2.5.3 Annotation of de novo transcriptome assembly
We used the pipeline available within the bioinformatics platform OmicsBox 82,83 to annotate the de novotranscriptome as follows: i) we performed a blast search against the non-redundant protein sequence database (nr v5) (blastx-fast; E-value cutoff: 1e-05); ii) we retrieved gene ontology (GO) terms for the sequences with blast hits using the gene_info and gene2accession files from the NCBI database, and UniProt IDs using the PSD, UniProt, Swiss-Prot, TrEMBL, RefSeq, GenPept and PDB databases; iii) we annotated the sequences by assigning the most reliable and specific GO terms according to their E-values (< 1e-06) and sequence similarities (high scoring segment pair hit coverage cutoff of 80%) as well as the quality of their annotation using the evidence code for each GO term (1 for experimental evidence, 0.7-0.8 for computational analysis evidence, and 0.5-0.9 for all other evidence types) 84; iv) in parallel, we searched for matches between our sequences and protein domains and families within the InterPro protein databases and the EggNOG database to annotate predicted orthologues within our query sequences85; v) we merged the InterPro and EggNOG classifications with the annotation resulting from step (iii).

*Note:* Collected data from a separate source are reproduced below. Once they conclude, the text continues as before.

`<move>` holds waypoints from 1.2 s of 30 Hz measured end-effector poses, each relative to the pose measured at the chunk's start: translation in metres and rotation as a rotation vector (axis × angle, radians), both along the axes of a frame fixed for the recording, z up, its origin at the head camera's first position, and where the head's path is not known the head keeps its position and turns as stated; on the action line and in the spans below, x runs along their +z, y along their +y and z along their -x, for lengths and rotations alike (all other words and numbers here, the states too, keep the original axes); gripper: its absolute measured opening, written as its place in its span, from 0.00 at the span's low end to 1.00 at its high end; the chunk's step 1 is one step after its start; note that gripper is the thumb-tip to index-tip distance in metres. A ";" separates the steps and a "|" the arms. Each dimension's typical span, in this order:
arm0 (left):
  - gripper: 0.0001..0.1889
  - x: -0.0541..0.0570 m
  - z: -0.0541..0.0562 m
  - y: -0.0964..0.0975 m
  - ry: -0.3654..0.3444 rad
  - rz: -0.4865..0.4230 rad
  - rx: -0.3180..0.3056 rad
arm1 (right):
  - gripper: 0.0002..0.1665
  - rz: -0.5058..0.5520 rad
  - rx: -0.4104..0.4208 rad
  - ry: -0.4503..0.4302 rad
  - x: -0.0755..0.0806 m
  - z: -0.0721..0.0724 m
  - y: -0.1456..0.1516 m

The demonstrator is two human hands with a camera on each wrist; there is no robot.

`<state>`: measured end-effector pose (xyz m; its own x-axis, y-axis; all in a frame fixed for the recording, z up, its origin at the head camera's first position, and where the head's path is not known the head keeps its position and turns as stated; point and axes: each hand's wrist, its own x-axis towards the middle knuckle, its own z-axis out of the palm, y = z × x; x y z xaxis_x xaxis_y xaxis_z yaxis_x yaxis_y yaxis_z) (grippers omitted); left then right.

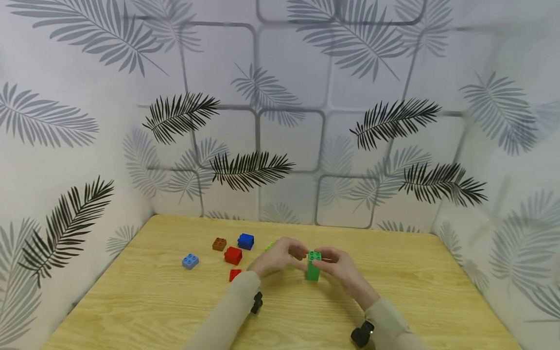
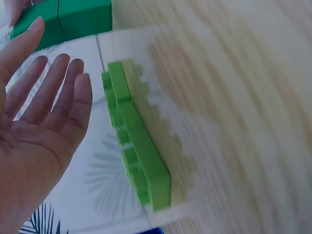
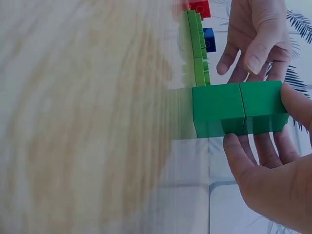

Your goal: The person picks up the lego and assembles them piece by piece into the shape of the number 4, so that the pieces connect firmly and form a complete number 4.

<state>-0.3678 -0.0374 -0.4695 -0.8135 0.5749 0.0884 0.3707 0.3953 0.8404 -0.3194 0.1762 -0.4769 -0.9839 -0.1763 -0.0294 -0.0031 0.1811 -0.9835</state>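
Note:
A stack of two green toy building blocks (image 1: 312,273) stands upright on the wooden table. My right hand (image 1: 344,270) holds it, thumb on the near side of the upper block and fingers along the far side; the right wrist view shows this grip on the green blocks (image 3: 218,111). Beside the stack, to its left, my left hand (image 1: 280,256) has its fingers spread loosely with nothing in them, as the palm (image 2: 34,141) shows. Light green flat bricks (image 2: 141,146) lie studs up behind the left hand, mostly hidden by it in the head view.
Left of the hands lie a red block (image 1: 233,255), a dark blue block (image 1: 246,241), a brown brick (image 1: 219,244), a light blue brick (image 1: 190,261) and a small red piece (image 1: 235,275) partly behind the left sleeve. A leaf-patterned curtain (image 1: 288,141) borders the table.

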 end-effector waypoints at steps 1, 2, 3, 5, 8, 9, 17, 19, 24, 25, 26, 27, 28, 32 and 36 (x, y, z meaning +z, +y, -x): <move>0.18 0.001 0.001 -0.003 -0.004 0.012 0.009 | 0.27 0.006 -0.002 -0.005 -0.001 0.000 0.000; 0.18 0.001 0.002 -0.005 -0.004 0.022 0.017 | 0.27 0.010 -0.005 -0.007 -0.001 0.001 0.000; 0.18 0.001 0.003 -0.008 -0.002 0.032 0.022 | 0.28 0.016 -0.008 -0.009 -0.001 0.001 0.000; 0.18 0.002 0.005 -0.012 0.005 0.057 0.035 | 0.28 0.024 -0.010 -0.010 -0.002 0.001 0.000; 0.19 0.000 0.009 -0.018 0.030 0.103 0.043 | 0.28 0.028 -0.007 -0.010 -0.002 0.000 0.001; 0.20 0.000 0.010 -0.020 0.037 0.120 0.045 | 0.28 0.031 -0.005 -0.012 -0.002 0.000 0.001; 0.25 -0.008 0.018 -0.023 0.019 0.222 0.105 | 0.29 0.040 0.019 -0.030 -0.003 0.001 0.002; 0.26 -0.009 0.018 -0.022 0.004 0.225 0.118 | 0.29 0.048 0.020 -0.040 -0.003 0.001 0.002; 0.30 -0.008 0.019 -0.020 -0.019 0.248 0.109 | 0.29 0.059 0.031 -0.052 -0.003 0.001 0.002; 0.30 -0.008 0.020 -0.019 -0.016 0.263 0.100 | 0.29 0.059 0.034 -0.052 -0.003 0.001 0.002; 0.31 -0.007 0.020 -0.018 -0.013 0.280 0.093 | 0.29 0.058 0.038 -0.053 -0.003 0.001 0.003; 0.32 -0.007 0.021 -0.017 -0.010 0.297 0.086 | 0.28 0.056 0.041 -0.053 -0.003 0.001 0.003; 0.32 -0.007 0.021 -0.017 -0.005 0.314 0.082 | 0.29 0.054 0.043 -0.054 -0.002 0.002 0.003; 0.33 -0.006 0.024 -0.014 0.013 0.350 0.074 | 0.29 0.055 0.040 -0.060 -0.002 0.004 0.003; 0.33 -0.006 0.024 -0.016 0.022 0.336 0.069 | 0.29 0.050 0.035 -0.059 -0.002 0.005 0.003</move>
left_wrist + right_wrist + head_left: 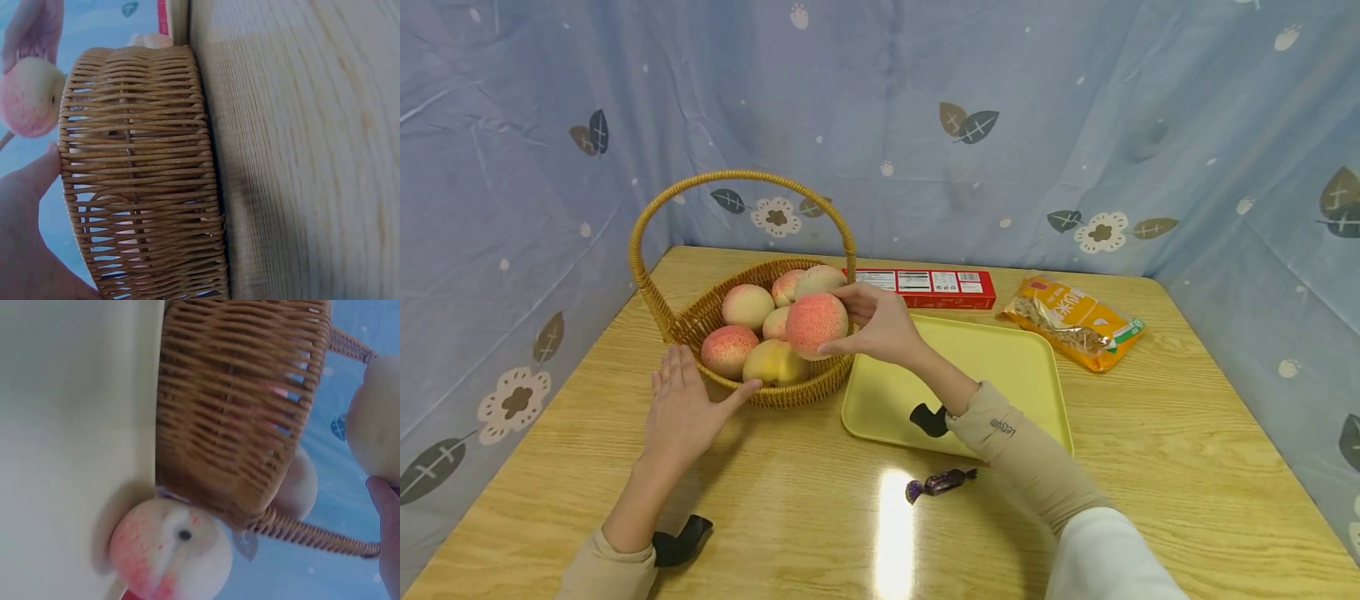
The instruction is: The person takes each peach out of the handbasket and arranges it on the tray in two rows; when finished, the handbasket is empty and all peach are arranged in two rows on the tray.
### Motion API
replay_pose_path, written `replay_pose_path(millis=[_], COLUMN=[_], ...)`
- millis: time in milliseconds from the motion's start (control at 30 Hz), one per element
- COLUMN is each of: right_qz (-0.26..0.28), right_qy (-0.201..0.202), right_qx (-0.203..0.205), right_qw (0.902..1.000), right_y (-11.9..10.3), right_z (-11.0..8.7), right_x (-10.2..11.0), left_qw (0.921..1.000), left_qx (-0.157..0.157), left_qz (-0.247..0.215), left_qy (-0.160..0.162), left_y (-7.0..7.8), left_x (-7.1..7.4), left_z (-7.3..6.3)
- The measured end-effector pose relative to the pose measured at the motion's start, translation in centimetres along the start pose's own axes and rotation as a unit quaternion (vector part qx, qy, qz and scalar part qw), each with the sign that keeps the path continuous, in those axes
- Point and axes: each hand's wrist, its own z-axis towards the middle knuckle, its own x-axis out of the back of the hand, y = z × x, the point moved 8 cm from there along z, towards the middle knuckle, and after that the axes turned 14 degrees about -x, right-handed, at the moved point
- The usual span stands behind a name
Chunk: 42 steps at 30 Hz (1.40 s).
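My right hand (880,325) pinches a pink peach (815,325) between thumb and fingers, above the right side of a wicker basket (823,387). Inside the basket lie several peaches, among them a red one (728,350) and a yellow one (775,364). At the basket's front left, my left hand (681,412) rests against the rim, fingers straight and thumb spread along it. The right wrist view shows another peach (169,550) on the yellow tray (880,417), beside the basket; my right hand appears to cover it in the head view.
A red box (955,292) lies behind the tray, with an orange snack bag (1071,321) to its right. In front of the tray is a purple wrapped candy (942,482). The basket's tall handle (741,175) arches over the fruit. A patterned curtain (887,125) surrounds the wooden table (1180,450).
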Motion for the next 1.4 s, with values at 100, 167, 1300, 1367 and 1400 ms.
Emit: replay_pose_path(millis=[100,167,1300,1367,1400], right_qz=[0.008,0.012,-0.014,-0.033,-0.039], right_qy=[0.010,0.020,0.238,0.245,0.248], right_qx=[0.000,0.001,-0.142,-0.167,-0.180], right_qw=[0.9999,0.9997,0.9606,0.9545,0.9511], right_y=[0.1,0.3,7.2,8.0,8.3], right_z=[-0.3,-0.5,-1.6,-1.6,-1.6], right_x=[1.0,1.8,13.5,13.7,13.8], left_qw=[1.0000,1.0000,1.0000,1.0000,1.0000], left_qx=[0.000,0.000,0.004,0.003,0.002], left_qz=[-0.001,-0.002,-0.007,-0.006,-0.005], left_qy=[0.001,0.003,0.002,-0.003,-0.004], left_y=[0.0,0.0,-0.2,-0.1,0.0], left_x=[0.0,0.1,0.1,0.0,0.0], left_z=[0.0,0.0,-0.1,0.0,0.0])
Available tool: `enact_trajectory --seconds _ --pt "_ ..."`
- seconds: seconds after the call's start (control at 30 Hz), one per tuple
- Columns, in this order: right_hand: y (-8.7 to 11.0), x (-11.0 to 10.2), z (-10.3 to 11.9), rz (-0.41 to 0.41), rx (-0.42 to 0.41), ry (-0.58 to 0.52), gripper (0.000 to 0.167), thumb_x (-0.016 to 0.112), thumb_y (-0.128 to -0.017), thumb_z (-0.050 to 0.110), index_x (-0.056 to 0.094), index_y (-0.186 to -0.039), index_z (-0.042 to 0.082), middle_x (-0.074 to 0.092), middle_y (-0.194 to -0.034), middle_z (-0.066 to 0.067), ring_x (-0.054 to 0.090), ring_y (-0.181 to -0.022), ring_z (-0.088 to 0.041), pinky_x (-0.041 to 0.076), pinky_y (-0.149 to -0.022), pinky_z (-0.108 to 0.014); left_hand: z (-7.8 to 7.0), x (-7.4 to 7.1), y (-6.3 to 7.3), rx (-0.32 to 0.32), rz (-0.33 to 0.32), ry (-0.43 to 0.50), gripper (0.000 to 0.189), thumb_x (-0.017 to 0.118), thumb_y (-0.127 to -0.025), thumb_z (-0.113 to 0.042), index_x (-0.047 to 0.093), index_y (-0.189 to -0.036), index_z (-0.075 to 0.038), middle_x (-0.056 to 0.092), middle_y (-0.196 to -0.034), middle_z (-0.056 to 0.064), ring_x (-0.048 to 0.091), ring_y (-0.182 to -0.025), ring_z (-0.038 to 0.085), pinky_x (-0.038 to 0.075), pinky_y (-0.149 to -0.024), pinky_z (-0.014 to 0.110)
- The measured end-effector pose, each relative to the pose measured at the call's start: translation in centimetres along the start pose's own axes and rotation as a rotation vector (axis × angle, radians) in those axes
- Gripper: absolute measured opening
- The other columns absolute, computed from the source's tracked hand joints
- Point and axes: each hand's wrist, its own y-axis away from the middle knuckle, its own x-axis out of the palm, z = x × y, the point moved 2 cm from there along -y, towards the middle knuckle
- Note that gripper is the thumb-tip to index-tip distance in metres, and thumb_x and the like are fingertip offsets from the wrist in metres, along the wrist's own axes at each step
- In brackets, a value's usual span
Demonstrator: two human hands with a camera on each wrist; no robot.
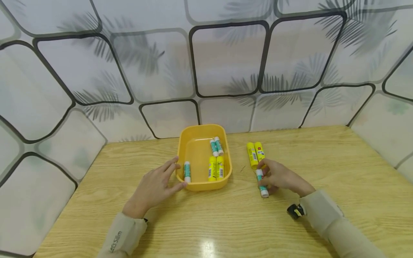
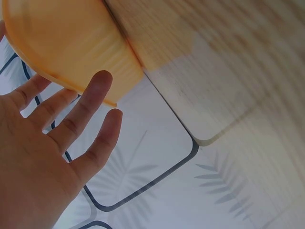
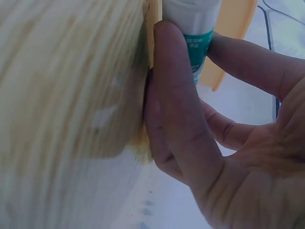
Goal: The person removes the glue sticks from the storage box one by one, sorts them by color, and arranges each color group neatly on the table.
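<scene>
Beige sleeves [image 1: 326, 215] reach in over the wood-grain table [image 1: 193, 225], and from where I stand the right hand [image 1: 282, 175] has its grip pinching a white-and-teal tube [image 1: 259, 173], to the right of the yellow tray [image 1: 206, 186]; whether the tube touches the table I can't tell. Opposite, the left hand [image 1: 155, 188] has its grip spread, fingers and thumb at the tray's left rim. Inside lie one teal-labelled tube [image 1: 187, 172] by the near left corner, two yellow tubes [image 1: 212, 170] side by side on the right, and beyond them a teal-labelled pair [image 1: 218, 146]. Just past the right hand lies another yellow pair [image 1: 252, 156]. Behind rises a pale backdrop [image 1: 229, 61] with dark outlines and leaf prints
</scene>
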Motion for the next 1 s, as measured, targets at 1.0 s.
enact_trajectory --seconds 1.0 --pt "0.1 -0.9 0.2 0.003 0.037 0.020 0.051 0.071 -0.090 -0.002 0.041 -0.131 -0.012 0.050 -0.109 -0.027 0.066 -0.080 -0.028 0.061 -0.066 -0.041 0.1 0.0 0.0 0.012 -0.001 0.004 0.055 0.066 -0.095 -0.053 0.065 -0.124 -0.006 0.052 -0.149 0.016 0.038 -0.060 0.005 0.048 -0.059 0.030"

Additionally, we used RepeatMasker v 4.0 to annotate transposons and repeats in the de novo reference genome (obtained with the epiGBS bioinformatics pipeline) using Embryophyta as reference species collection (v.4.0.686) and DIAMOND v 0.8.22 to annotate protein coding genes with the NCBI non-redundant protein sequences database 87, in order to classify epigenetic variants into different genomic features.